If sex happens to be attention-grabbing, the natural question arises concerning what you might do with that attention once you have it. Much of the time, that answer will involve selling some good or service. In other words, sex is used as a form of advertising to try and sell things. “If you enjoyed that picture of a woman wearing a thong, you’ll surely love our reasonably-priced laptops!” Something along those lines, anyway.
Provided that’s your goal, lots of questions naturally start to crop up: How effective is sex at these goals? Does it capture attention well? Does it help people notice and remember your product or brand? Are those who viewed your sexy advert more likely to buy the product you’re selling? How do other factors, like the gender of the person viewing the ad, contribute to your success in these realms?

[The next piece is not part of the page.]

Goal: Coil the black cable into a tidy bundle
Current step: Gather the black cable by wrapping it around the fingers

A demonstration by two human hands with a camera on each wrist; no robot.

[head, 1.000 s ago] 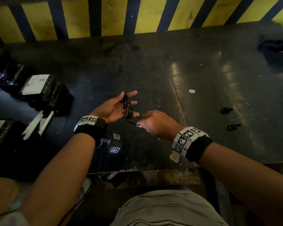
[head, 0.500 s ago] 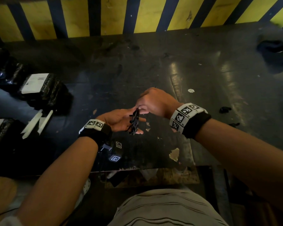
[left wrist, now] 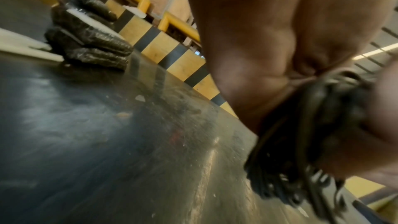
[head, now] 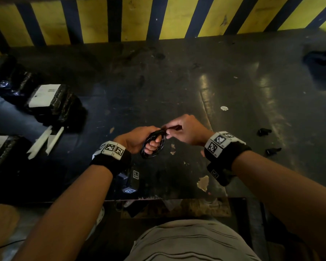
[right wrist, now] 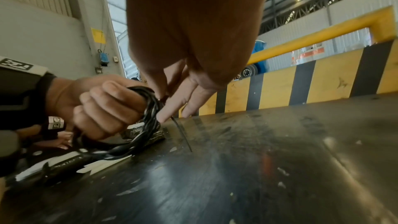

These are some of the questions examined in a recent meta-analysis by Wirtz, Sparks, and Zimbres (2017). The researchers searched the literature and found about 80 studies, representing about 18,000 participants. They sought to find out what effects featuring sexually provocative material had, on average (defined in terms of style of dress, sexual behavior, innuendo, or sexual embeds, which is where hidden messages or images are placed within the ad, like the word “sex” added somewhere to the picture, which is something people apparently think is a good idea sometimes). These ads had to have been compared with a comparable, non-sexual ad for the same product to be included in the analysis to determine which was more effective.